Recall the Poisson regression fit where we observed a Pearson dispersion parameter equal 6.26 indicating overdispersion. The negative binomial is a substantial improvement over the Poisson model, because the dispersion has been reduced to 1.09 (see dispersion row in the Model analysis table), indicating that the data still have a little more variability than is accounted for using a negative binomial model, but much less compared to Poisson. From the parameter estimate table we see that hmo is clearly not significant and that white likely is not either as opposed to Poisson model output (even the Poisson model with the scaled standard errors showed the white variable parameter being significant).
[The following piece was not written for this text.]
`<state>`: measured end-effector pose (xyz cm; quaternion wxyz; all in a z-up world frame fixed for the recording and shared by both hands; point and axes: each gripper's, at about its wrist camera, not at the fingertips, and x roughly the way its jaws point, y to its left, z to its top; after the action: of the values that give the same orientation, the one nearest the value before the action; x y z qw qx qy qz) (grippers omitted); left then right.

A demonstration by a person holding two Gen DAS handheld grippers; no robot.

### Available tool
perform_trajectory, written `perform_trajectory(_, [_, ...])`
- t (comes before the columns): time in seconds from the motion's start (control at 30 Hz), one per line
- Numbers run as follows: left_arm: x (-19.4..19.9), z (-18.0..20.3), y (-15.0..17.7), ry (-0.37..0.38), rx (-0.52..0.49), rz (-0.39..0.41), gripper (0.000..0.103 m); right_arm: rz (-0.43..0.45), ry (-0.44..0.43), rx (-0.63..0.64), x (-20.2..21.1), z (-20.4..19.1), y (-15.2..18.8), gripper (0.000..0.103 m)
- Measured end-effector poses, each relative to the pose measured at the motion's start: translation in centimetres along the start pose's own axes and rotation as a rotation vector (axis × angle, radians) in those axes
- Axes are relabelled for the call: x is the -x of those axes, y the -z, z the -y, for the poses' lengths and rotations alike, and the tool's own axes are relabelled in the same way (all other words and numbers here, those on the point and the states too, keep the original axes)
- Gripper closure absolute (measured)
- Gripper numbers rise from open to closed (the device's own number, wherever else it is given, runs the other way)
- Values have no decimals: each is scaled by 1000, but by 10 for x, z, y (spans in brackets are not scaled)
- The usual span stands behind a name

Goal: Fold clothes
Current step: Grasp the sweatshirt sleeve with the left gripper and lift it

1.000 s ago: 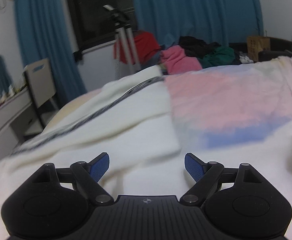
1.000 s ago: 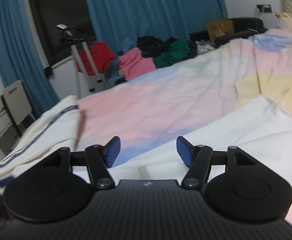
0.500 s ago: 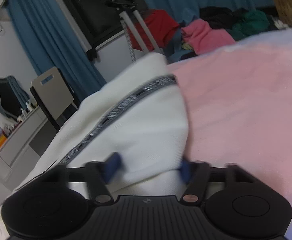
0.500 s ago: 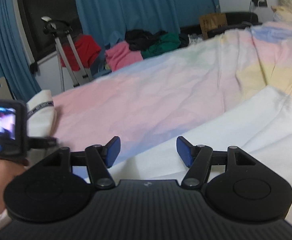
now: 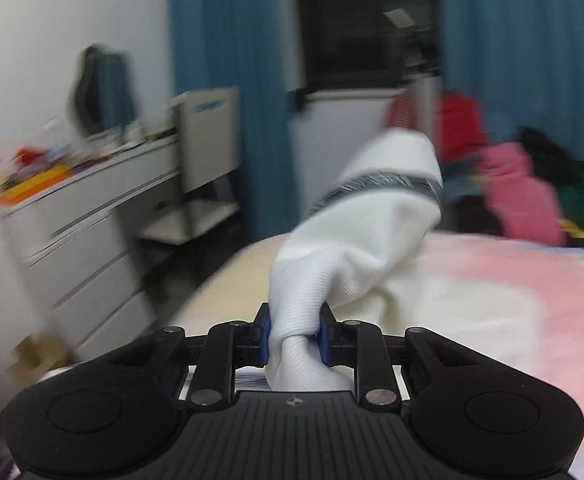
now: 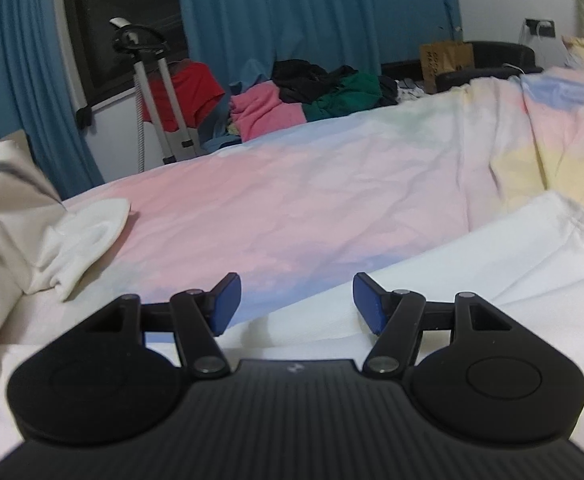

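Note:
A white garment (image 5: 356, 240) with a dark grey striped band lies on the bed. My left gripper (image 5: 294, 338) is shut on a bunched fold of it and holds that part lifted, the band hanging over above the fingers. In the right wrist view the same garment (image 6: 80, 240) rises at the far left, and its lower part (image 6: 472, 272) spreads white across the bed to the right. My right gripper (image 6: 296, 304) is open and empty, low over the near edge of the white cloth.
The bed has a pink, blue and yellow pastel cover (image 6: 292, 200). A white dresser (image 5: 92, 216) and a chair (image 5: 208, 152) stand left of the bed. A heap of clothes (image 6: 312, 96), a stand (image 6: 152, 96) and blue curtains (image 6: 292, 12) are behind.
My left gripper closed on the white garment and lifted it, swinging left toward the dresser. My right gripper stayed open and nearly still.

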<state>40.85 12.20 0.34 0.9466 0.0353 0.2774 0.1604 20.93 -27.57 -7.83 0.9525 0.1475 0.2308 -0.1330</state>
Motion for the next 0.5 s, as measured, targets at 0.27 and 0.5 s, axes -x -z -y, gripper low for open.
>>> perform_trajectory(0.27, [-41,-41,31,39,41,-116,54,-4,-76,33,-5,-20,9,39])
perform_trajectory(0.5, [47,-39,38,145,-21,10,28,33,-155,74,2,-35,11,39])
The parameter estimates and standard errors provided by BESH Stat match results provided by R (see output at the bottom of the post). Note that dispersion parameter α as estimated by BESH Stat equal to 0.4457567 (see line “Variance function V(u)=” in the Model analysis table) is equal to 1/0.4457567 = 2.24337626 as estimated by R Theta: 2.2434.
To compare Poisson and Negative binomial model NB2 we can also use Akaike information criterion (AIC) provided in the Model Analysis table. To compare models using AIC note that the lower AIC scores are better, and AIC penalizes models that use more parameters. From the BESH Stat output we see that NB2 AIC = 9607 is lower then then Poisson model AIC = 13868. Based on the AIC we can conclude that NB2 model is prefereble.
R code to fit the same model on medpar data:
library(MASS)
library(msme)
data(medpar)
m1 <- glm.nb(los ~ hmo+ white + type2 + type3, data=medpar)
summary(m1)
Call: glm.nb(formula = los ~ hmo + white + type2 + type3, data = medpar, init.theta = 2.243376203, link = log) Coefficients: Estimate Std. Error z value Pr(>|z|) (Intercept) 2.31028 0.06745 34.253 < 2e-16 *** hmo -0.06796 0.05321 -1.277 0.202 white -0.12907 0.06836 -1.888 0.059 . type2 0.22125 0.05046 4.385 1.16e-05 *** type3 0.70616 0.07600 9.292 < 2e-16 *** --- Signif. codes: 0 ‘***’ 0.001 ‘**’ 0.01 ‘*’ 0.05 ‘.’ 0.1 ‘ ’ 1 (Dispersion parameter for Negative Binomial(2.2434) family taken to be 1) Null deviance: 1691.1 on 1494 degrees of freedom Residual deviance: 1568.1 on 1490 degrees of freedom AIC: 9607 Number of Fisher Scoring iterations: 1 Theta: 2.2434 Std. Err.: 0.0997 2 x log-likelihood: -9594.9530
References:
- Cameron, A. C. and P.K. Trivedi (1986). Econometric models based on count data: Comparisons and applications of some estimators, Journal of Applied Econometrics 1: 29–53.
- J. Hilbe, Negative Binomial Regression, 2nd ed., New York: Cambridge University Press, 2011.